A faithful copy of the data, pictures omitted, is the required answer.

Start of Source material

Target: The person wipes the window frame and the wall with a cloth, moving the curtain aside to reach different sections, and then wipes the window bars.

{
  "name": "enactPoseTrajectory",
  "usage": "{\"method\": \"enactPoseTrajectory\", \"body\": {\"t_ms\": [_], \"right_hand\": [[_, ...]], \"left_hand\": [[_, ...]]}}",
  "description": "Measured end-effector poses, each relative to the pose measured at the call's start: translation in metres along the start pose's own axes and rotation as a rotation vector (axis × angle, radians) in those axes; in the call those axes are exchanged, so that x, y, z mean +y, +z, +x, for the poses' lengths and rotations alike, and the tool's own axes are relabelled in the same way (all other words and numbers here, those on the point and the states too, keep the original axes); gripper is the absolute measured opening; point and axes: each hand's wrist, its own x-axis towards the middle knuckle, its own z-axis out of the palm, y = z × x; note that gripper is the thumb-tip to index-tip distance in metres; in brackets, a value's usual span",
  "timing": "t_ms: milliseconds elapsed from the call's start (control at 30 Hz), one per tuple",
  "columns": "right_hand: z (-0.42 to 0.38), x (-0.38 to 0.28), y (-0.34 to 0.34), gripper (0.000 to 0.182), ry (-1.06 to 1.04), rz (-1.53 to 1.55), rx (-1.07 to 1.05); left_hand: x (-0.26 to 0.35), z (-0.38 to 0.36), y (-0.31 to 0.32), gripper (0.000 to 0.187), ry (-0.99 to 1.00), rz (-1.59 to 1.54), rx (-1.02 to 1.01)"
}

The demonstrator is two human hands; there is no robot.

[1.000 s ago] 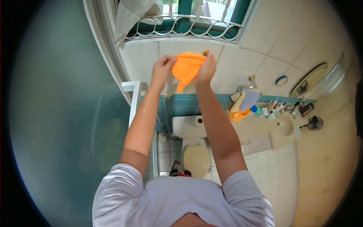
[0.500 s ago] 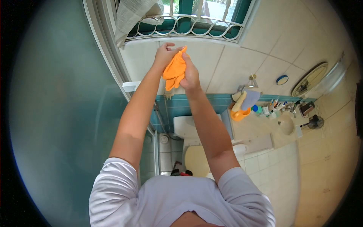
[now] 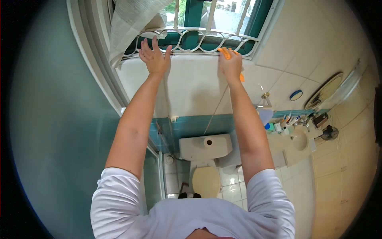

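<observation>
An orange cloth (image 3: 225,53) is bunched in my right hand (image 3: 231,63), whose fingers wrap round it at the right part of the window sill (image 3: 195,55). A corner of the cloth hangs out below the wrist side. Farther left, my left hand (image 3: 153,59) is open with its fingers spread, at the sill's edge near the white curtain (image 3: 137,24). Its fingertips overlap the lower bars of the white window grille (image 3: 193,42). Behind the grille is a window with a dark green frame.
Below stands a toilet (image 3: 206,181) with a roll on its tank (image 3: 187,147). At right, a counter holds several toiletries and a sink (image 3: 299,140), with an oval mirror (image 3: 325,91) above. A frosted shower panel (image 3: 59,139) stands to the left.
My hands have come apart from in front of the wall and risen to the sill. The left let go of the orange cloth and went left; the right carried it to the right.
</observation>
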Motion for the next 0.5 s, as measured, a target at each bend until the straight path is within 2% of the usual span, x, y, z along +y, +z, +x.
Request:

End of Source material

• **Exercise solution**
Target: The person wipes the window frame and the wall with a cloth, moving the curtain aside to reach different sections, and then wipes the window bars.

{
  "name": "enactPoseTrajectory",
  "usage": "{\"method\": \"enactPoseTrajectory\", \"body\": {\"t_ms\": [_], \"right_hand\": [[_, ...]], \"left_hand\": [[_, ...]]}}",
  "description": "Measured end-effector poses, each relative to the pose measured at the call's start: translation in metres along the start pose's own axes and rotation as a rotation vector (axis × angle, radians) in those axes; in the call those axes are exchanged, so that x, y, z mean +y, +z, +x, for the poses' lengths and rotations alike, and the tool's own axes are relabelled in the same way (all other words and numbers here, those on the point and the states too, keep the original axes); gripper is the absolute measured opening; point and axes: each hand's wrist, its own x-axis towards the middle knuckle, its own z-axis out of the palm, y = z × x; note that gripper is the thumb-tip to index-tip distance in metres; in brackets, a value's usual span",
  "timing": "t_ms: milliseconds elapsed from the call's start (control at 30 Hz), one per tuple",
  "columns": "right_hand: z (-0.42 to 0.38), x (-0.38 to 0.28), y (-0.34 to 0.34), gripper (0.000 to 0.182), ry (-1.06 to 1.04), rz (-1.53 to 1.55), rx (-1.07 to 1.05); left_hand: x (-0.26 to 0.35), z (-0.38 to 0.36), y (-0.31 to 0.32), gripper (0.000 to 0.187), ry (-0.99 to 1.00), rz (-1.59 to 1.54), rx (-1.02 to 1.01)"
}

The demonstrator is two human hands; there is no robot.

[1.000 s ago] 
[0.500 s ago] 
[now] 

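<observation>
An orange cloth (image 3: 225,53) is bunched in my right hand (image 3: 231,63), whose fingers wrap round it at the right part of the window sill (image 3: 195,55). A corner of the cloth hangs out below the wrist side. Farther left, my left hand (image 3: 153,59) is open with its fingers spread, at the sill's edge near the white curtain (image 3: 137,24). Its fingertips overlap the lower bars of the white window grille (image 3: 193,42). Behind the grille is a window with a dark green frame.
Below stands a toilet (image 3: 206,181) with a roll on its tank (image 3: 187,147). At right, a counter holds several toiletries and a sink (image 3: 299,140), with an oval mirror (image 3: 325,91) above. A frosted shower panel (image 3: 59,139) stands to the left.
My hands have come apart from in front of the wall and risen to the sill. The left let go of the orange cloth and went left; the right carried it to the right.
</observation>
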Motion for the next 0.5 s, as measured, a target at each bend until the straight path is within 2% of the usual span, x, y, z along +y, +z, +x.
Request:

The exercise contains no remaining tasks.